Romney advisor John Sununu to Gingrich: How about releasing those ethics documents?

posted at 6:35 pm on January 20, 2012 by Allahpundit

An exclusive for Larry O’Connor and Breitbart TV. This is the talking point du jour from Team Romney, a heavy-handed attempt to shift attention from Mitt’s tax returns to Newt’s character and electability. (Go figure that they’re pushing this at the same time stories about his ex-wife are in the news.) If you’re unfamiliar with the particulars of Gingrich’s ethics reprimand, this NBC piece will fill you in. The ethics report itself is publicly available, but Team Mitt cares less about what’s in it than making Gingrich look shady for not releasing the background materials. Romney himself pushed for full disclosure at an appearance today with Nikki Haley, taking care (as all primary candidates do) to point to what Democrats might do with the information down the road as a reason for why we need damaging info on his opponent right now. (Sununu refers explicitly to an “October surprise.”) Although, in fairness, Pelosi — who was part of the ethics committee that looked into Gingrich’s ethics problem — has dropped hints about “conversations” she might be willing to have later about the investigation, unethical though that may be. Said Romney’s top advisor of the allegedly one million pages of background material that Newt hasn’t released, “It’s like a ticking time bomb, the ultimate oppo file.”

Newt’s response to Mitt? Bombs away:

He doesn’t release anything, he doesn’t answer anything, and he’s even confused about whether or not he will ever release anything and then he decides to pick a fight over releasing something?

He could have, today, released his tax records so the voters of South Carolina could discover something.

Hs father, by the way, released them a year before the election and released 12 years.
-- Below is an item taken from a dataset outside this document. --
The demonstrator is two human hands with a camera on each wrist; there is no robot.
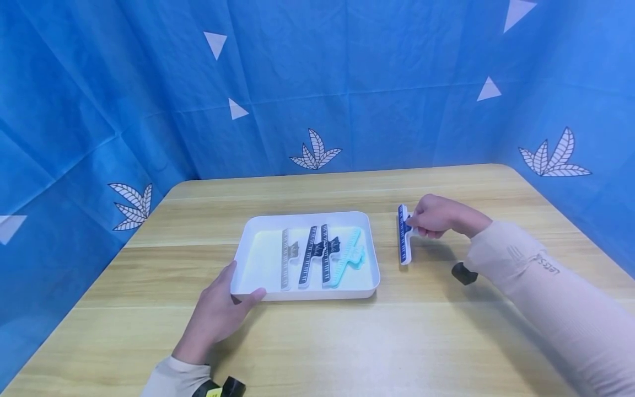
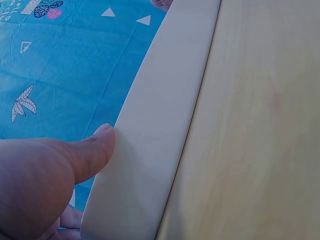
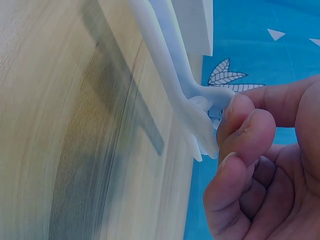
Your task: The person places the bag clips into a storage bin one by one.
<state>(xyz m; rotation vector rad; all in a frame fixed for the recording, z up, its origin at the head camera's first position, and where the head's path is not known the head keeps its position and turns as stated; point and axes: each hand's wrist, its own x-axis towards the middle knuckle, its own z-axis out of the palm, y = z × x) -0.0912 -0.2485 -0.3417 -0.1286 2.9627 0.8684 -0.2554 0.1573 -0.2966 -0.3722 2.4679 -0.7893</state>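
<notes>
My right hand (image 1: 432,216) pinches a long navy-and-white clip (image 1: 404,242) by its middle tab, to the right of a white tray (image 1: 317,295). In the right wrist view the clip's pale arms (image 3: 165,55) stand off the wood, with a shadow beside them. My left hand (image 1: 218,309) grips the tray's near left corner, its thumb against the front wall in the left wrist view. Several similar clips lie side by side in the tray: a grey one (image 1: 285,264), two black-and-white ones (image 1: 307,259) and a mint one (image 1: 343,264).
The tray stands on a light wooden table (image 1: 347,342). Behind the table and along its sides hangs a blue cloth (image 1: 387,110) printed with white triangles and leaves. A black wrist device (image 1: 464,273) sits under the right sleeve.
</notes>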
His father didn’t stand around going “gee maybe I will, maybe I won’t.’ I think it’s really very confusing , because after, come on give me a break.

I refuse to take seriously any request from the Romney campaign to disclose anything, because they clear do not disclose anything on any level that involves him.

One problem for Romney that Gingrich doesn’t have is that even some of the big names on his own side think he should release his tax returns. Chris Christie, a potential VP, said so a few days ago; today Bob McDonnell, another potential VP, agreed. Even Scott Brown, who wouldn’t be a senator today without Romney’s help, is calling on him to disclose in order to deny Elizabeth Warren an easy class-warfare talking point. I find it hard to believe the ethics report doesn’t contain most of the damaging stuff Democrats learned about Gingrich at the time; they were looking to publicly embarrass the sitting Speaker, so what incentive did they have to bury the juicy stuff? But like I say, pressing Newt on this isn’t really about getting him to turn over mysterious documents. It’s simply an excuse to remind people of his ethics reprimand at a moment when Romney’s desperate for voters to think he’s the only electable candidate in the field.